## TASK REQUIREMENTS
Could you work out how many lines of the material below hold "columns"? Only the number is needed.

## SUPPLIED INFORMATION
━━━━━━━━━━
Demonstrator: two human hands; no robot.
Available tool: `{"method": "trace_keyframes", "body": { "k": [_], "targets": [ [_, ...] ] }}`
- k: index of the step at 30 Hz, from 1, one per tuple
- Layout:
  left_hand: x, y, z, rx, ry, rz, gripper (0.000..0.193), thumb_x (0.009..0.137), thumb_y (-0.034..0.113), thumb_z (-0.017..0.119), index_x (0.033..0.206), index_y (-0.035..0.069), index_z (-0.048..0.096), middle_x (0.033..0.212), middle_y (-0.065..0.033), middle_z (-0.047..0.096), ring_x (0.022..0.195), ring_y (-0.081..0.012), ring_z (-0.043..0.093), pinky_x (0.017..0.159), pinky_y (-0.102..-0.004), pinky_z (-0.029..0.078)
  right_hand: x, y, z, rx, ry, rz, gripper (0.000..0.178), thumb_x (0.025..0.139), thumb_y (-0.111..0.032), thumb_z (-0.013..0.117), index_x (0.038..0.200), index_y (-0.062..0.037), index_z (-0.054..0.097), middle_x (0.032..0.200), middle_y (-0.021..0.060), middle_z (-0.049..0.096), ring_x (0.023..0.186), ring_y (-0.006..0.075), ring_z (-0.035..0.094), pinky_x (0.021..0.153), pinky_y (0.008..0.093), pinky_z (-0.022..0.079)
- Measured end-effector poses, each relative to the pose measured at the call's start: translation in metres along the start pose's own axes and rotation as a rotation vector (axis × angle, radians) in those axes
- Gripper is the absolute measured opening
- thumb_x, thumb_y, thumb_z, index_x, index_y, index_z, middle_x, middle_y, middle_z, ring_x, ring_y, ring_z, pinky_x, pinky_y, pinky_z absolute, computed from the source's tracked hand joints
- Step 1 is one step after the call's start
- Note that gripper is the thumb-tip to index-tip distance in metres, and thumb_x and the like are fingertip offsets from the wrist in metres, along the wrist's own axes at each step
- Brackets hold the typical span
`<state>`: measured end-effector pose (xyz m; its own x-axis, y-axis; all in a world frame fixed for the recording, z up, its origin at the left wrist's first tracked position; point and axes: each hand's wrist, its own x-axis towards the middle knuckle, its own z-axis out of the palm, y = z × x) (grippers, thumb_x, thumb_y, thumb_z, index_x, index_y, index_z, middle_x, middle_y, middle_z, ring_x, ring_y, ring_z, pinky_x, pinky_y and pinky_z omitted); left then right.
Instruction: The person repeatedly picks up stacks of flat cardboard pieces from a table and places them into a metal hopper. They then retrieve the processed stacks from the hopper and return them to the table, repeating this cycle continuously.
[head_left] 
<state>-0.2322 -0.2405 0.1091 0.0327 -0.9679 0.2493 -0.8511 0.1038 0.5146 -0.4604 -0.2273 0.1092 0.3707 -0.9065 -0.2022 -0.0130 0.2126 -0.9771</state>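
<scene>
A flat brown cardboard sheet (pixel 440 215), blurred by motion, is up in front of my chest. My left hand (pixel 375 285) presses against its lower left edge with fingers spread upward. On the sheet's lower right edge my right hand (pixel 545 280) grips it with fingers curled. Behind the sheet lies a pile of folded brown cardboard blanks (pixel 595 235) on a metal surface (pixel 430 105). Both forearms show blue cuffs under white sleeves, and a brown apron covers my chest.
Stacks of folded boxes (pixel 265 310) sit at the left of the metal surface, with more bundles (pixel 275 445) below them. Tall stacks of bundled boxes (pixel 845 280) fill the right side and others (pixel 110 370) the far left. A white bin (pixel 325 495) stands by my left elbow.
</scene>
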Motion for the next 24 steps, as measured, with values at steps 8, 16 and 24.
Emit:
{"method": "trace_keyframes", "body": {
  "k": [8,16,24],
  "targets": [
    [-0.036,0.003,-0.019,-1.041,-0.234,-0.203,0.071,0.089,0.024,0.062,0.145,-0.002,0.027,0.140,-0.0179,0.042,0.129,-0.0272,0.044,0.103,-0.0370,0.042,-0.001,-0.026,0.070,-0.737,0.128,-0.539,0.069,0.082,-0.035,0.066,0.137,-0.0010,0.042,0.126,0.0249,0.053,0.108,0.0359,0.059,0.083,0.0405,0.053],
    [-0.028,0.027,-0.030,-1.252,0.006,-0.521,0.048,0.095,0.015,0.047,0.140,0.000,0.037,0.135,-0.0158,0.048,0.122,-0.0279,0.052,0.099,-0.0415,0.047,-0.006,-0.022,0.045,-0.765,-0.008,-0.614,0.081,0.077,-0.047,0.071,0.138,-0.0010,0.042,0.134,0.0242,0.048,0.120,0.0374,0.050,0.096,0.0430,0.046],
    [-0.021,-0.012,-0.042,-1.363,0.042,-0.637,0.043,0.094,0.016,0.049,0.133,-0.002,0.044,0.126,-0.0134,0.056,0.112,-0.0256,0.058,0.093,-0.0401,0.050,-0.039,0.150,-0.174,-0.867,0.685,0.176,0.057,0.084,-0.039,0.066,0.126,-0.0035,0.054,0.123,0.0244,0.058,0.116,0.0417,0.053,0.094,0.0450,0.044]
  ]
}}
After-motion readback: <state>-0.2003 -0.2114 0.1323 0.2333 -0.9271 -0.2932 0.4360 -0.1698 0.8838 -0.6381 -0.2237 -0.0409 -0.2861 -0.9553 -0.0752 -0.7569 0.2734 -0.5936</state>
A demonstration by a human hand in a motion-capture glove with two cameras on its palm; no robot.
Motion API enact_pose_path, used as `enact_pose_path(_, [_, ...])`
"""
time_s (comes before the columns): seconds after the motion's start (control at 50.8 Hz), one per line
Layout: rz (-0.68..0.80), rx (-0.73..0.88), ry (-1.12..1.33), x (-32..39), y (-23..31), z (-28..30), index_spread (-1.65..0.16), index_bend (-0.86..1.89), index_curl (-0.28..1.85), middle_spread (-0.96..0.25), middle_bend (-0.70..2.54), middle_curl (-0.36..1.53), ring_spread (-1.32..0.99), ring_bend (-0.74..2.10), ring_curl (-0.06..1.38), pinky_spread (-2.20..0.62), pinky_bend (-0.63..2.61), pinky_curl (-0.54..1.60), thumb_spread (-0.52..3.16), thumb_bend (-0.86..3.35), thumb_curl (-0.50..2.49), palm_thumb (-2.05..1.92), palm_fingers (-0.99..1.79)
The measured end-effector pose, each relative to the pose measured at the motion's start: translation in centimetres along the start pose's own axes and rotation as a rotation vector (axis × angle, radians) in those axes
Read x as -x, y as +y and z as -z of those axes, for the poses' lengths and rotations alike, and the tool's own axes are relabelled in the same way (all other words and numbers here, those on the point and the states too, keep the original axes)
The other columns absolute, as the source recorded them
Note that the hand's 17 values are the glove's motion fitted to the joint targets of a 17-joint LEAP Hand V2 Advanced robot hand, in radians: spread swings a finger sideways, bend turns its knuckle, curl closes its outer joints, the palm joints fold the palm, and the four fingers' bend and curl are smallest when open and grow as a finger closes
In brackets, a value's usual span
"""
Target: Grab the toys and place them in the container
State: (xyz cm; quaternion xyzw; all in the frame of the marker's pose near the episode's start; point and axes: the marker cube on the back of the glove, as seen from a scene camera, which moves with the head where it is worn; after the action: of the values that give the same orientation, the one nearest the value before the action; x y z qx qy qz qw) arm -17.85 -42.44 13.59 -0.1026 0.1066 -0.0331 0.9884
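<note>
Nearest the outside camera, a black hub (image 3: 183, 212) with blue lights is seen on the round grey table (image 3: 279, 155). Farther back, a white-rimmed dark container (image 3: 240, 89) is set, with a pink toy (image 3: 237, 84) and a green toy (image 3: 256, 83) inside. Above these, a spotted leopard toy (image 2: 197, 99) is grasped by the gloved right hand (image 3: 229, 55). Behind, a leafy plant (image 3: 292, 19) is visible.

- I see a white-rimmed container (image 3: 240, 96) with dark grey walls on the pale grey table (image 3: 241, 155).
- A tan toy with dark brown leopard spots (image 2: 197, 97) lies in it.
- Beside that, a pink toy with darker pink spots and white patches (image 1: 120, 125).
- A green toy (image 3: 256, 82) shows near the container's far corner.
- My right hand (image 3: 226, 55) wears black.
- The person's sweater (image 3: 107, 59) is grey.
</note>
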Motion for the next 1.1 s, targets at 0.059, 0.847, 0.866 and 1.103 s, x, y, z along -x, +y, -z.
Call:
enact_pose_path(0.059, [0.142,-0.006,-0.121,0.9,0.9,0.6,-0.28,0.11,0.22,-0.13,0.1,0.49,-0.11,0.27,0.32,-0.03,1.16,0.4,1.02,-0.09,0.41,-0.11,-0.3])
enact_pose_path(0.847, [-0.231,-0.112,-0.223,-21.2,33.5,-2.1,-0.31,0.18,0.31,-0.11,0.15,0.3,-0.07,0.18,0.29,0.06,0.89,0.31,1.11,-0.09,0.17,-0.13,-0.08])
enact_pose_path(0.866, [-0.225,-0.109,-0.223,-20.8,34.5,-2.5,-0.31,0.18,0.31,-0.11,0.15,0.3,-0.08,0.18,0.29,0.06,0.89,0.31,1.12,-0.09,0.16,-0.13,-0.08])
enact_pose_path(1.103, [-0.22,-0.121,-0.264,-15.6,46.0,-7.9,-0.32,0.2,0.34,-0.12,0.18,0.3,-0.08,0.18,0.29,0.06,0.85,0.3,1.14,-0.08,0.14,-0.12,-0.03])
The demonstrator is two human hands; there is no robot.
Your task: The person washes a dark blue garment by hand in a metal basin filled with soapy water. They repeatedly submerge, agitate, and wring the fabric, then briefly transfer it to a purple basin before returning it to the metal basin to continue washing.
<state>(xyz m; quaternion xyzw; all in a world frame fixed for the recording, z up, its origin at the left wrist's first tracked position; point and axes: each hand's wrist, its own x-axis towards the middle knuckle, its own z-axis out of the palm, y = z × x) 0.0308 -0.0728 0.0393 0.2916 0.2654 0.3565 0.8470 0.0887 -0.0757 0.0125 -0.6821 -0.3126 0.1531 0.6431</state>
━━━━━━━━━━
## TASK SOLUTION
2